Es bleibt aber festzuhalten, dass Sie ihr Ziel, in ganz Lindau und der Region eine Euphorie fürs Eishockey auszulösen, verfehlt haben. Die Zuschauerzahlen sind sogar leicht zurückgegangen.

Natürlich sind wir darüber enttäuscht, aber wir kennen auch die Gründe: Wir haben ein infrastrukturelles Problem, viele Parkplätze sind durch den Bau der Therme weggefallen. Das wird in der nächsten Saison besser, wenn der Stadtbus wohl direkt vor dem Stadion hält. Dann hatten wir das Problem mit dem Nebel, als ein Vorbereitungsspiel abgesagt wurde und zwei Saisonspiele kurz vor dem Abbruch standen. Auch da hat uns die Stadt eine Lüftungsanlage versprochen, sodass es in der nächsten Saison keine Probleme mehr geben sollte. Dazu kam natürlich, dass wir teilweise ein furchtbares und unattraktives Eishockey gespielt haben. Unsere Ziele aus dem Sommer waren dadurch schon im Oktober kaputt.
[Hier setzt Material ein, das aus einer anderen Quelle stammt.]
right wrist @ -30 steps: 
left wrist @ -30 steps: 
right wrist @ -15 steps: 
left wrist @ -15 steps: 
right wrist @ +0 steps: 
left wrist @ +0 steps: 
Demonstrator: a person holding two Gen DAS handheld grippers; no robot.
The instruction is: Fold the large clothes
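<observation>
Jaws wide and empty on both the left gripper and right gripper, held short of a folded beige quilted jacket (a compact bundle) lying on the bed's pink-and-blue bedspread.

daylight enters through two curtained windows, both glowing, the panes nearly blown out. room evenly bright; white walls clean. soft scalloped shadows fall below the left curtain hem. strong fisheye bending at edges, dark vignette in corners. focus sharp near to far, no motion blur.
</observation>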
Und in der Mitte der Saison gewinnt man die Zuschauer nicht mehr zurück.

Liegt das nicht auch am Modus? Dadurch, dass Lindau in der Saison sechsmal gegen Memmingen spielt, verliert doch selbst so ein Derby an Reiz.

Das ist auf jeden Fall ein Thema. Natürlich leiden die Derbys darunter, dass die Teams gefühlt alle zwei Wochen aufeinandertreffen. Aber aus finanzieller Sicht brauchen wir diese Doppelrunde. Und generell gilt: Wenn du nicht oben mitspielt, hast du Probleme, dein Stadion vollzubekommen. Das ist nicht nur in Lindau so. Es bleibt spannend, wie die Ligen nach Corona aussehen und welchen Modus wir dann spielen. Da hat der DEB sicher noch eine große Herausforderung vor sich.
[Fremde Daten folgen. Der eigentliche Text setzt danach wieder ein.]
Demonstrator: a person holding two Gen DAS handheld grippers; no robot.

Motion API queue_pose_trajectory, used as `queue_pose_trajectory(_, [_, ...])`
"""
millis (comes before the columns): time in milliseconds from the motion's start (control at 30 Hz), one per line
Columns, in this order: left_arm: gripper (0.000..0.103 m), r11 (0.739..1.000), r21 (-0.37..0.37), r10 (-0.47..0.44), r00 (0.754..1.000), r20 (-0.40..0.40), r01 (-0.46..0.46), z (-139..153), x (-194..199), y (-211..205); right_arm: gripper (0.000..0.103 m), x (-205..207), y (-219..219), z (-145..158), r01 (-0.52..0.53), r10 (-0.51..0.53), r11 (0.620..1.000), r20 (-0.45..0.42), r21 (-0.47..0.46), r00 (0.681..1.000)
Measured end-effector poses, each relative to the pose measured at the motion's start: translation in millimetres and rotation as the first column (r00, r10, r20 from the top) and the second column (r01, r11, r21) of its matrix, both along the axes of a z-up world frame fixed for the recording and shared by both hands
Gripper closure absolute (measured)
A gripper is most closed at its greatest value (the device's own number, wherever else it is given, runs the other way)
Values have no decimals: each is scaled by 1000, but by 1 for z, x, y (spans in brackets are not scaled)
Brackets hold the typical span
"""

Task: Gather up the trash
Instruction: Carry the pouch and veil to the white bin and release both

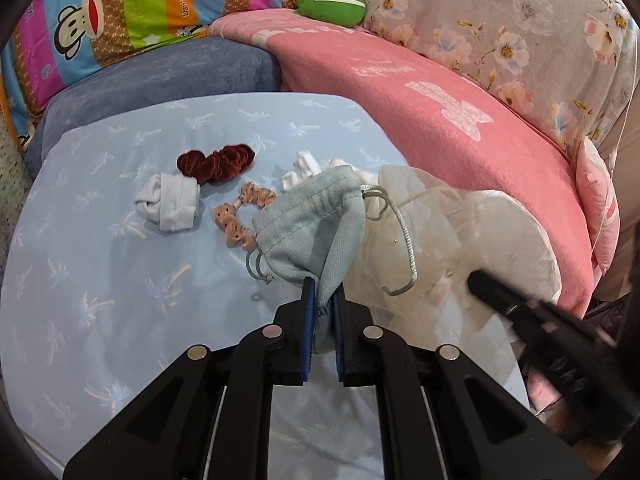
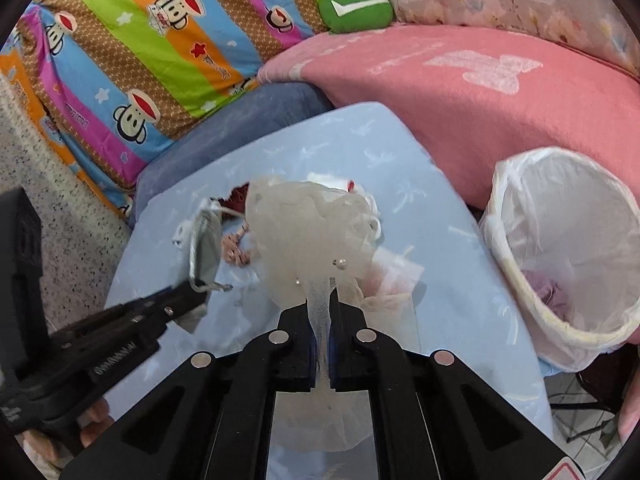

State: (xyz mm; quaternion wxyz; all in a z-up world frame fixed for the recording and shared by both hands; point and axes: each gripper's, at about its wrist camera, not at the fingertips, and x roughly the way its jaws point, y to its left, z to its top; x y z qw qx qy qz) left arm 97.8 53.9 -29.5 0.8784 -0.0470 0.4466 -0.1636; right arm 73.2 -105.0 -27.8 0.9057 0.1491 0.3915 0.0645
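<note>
Pale-blue denim fills the left tool point(image 1: 323, 292), whose blue pads are closed tight on a corner of a small drawstring pouch point(image 1: 316, 222) lifted over the palm-print tabletop point(image 1: 100, 280). Just beyond the pouch lie a peach dotted scrunchie point(image 1: 240, 218), a rolled white sock point(image 1: 170, 202) and a dark red scrunchie point(image 1: 218, 162); a sheer white mesh bag point(image 1: 432, 216) hangs touching the pouch's right side, beside the right tool's black body point(image 1: 532, 312).

From the right wrist, the right tool point(image 2: 322, 304) is pinched shut on a neck of that mesh bag point(image 2: 308, 232), which is studded with small pearls. Right of the bag, a bin lined with white plastic point(image 2: 560, 256) stands at the tabletop's edge against a pink blanket point(image 2: 460, 92). The left tool point(image 2: 176, 304) holds the pouch point(image 2: 204, 240) left of the bag.
</note>
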Motion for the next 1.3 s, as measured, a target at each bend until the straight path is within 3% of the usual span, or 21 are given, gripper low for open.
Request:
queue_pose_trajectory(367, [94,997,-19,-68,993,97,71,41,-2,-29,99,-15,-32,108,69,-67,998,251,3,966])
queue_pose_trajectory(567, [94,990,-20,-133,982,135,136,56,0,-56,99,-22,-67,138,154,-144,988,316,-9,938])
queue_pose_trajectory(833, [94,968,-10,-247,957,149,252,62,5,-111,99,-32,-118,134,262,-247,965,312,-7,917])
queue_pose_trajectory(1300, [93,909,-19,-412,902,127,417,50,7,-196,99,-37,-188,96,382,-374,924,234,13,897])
Ist der Zuschauerandrang vielleicht auch deshalb so gering, weil es an Identifikationsfiguren fehlt?

Ich denke schon, dass wir Spieler haben, die seit Langem hier sind und mit denen sich die Fans identifizieren – die Farnys zum Beispiel, Florian Lüsch oder Simon Klingler, mit denen wir jetzt auch verlängert haben. Und es kommen auch ein paar Junioren hoch, die schon in der Jugend für den EV Lindau gespielt haben. Manchmal braucht so etwas ein bisschen Zeit, aber ich denke schon, dass wir Identifikationsfiguren die nächsten Jahre schaffen.
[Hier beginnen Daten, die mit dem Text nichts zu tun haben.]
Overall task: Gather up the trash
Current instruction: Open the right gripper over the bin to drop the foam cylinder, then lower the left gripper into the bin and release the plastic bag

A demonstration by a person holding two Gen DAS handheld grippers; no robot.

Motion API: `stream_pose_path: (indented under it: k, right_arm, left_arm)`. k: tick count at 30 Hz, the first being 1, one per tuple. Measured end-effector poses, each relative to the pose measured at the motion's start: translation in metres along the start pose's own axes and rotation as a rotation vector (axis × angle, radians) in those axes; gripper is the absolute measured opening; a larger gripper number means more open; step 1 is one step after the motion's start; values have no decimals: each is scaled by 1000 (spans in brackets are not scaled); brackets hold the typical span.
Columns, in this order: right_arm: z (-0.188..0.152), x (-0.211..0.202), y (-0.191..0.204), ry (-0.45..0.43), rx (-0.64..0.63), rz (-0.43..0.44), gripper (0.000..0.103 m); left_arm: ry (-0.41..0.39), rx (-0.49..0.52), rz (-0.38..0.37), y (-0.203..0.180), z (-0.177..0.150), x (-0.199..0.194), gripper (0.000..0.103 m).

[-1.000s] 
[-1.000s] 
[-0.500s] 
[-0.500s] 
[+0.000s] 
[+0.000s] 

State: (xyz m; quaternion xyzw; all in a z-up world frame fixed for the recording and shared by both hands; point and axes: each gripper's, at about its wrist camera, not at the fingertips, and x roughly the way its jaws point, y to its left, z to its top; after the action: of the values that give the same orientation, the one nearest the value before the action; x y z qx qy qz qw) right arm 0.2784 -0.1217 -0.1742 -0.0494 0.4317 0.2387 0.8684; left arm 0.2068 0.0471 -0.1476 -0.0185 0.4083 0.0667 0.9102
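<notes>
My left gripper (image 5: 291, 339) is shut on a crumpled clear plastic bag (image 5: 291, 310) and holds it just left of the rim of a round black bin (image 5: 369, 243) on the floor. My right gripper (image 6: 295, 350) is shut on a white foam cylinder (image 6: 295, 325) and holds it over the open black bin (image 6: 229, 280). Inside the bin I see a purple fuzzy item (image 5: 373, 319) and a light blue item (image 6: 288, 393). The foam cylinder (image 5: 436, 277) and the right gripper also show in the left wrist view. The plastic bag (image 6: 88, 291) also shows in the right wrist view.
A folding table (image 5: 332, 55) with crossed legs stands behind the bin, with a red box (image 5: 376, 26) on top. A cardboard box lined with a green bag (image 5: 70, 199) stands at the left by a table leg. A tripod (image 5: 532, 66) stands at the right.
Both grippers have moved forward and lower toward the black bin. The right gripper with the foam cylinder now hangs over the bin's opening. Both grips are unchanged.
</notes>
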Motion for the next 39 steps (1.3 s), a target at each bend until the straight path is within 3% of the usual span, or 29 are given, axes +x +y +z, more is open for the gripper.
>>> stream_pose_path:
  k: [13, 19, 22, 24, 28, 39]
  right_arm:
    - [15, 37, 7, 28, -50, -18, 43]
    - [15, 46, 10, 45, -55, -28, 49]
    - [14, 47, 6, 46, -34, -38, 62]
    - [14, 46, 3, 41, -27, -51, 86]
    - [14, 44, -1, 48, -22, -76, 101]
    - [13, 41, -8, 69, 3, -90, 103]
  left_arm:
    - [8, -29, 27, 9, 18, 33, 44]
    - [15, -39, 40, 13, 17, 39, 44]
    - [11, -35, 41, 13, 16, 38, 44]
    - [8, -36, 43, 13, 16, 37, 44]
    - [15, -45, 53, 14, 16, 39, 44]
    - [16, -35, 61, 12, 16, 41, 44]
Dazu braucht es aber auch Erfolge. Welche Ziele verfolgt der EVL für die kommende Oberligasaison?

Nächstes Jahr sollte unter normalen Vorzeichen sportlich etwas on top kommen. Da wollen wir auch nach dem Dezember noch etwas Positives auf dem Eis und in der Tabelle sehen. Das Team ist im Schnitt nächstes Jahr voraussichtlich mindestens ein Jahr älter und muss dann auch sportlich mehr zeigen und Verantwortung übernehmen. Wir wollen auf das nächste Level. Aber wie gesagt, das alles unter normalen Umständen und mit finanziellem Bedacht, falls wir die Corona-Krise ligentechnisch und vereinstechnisch gut überleben.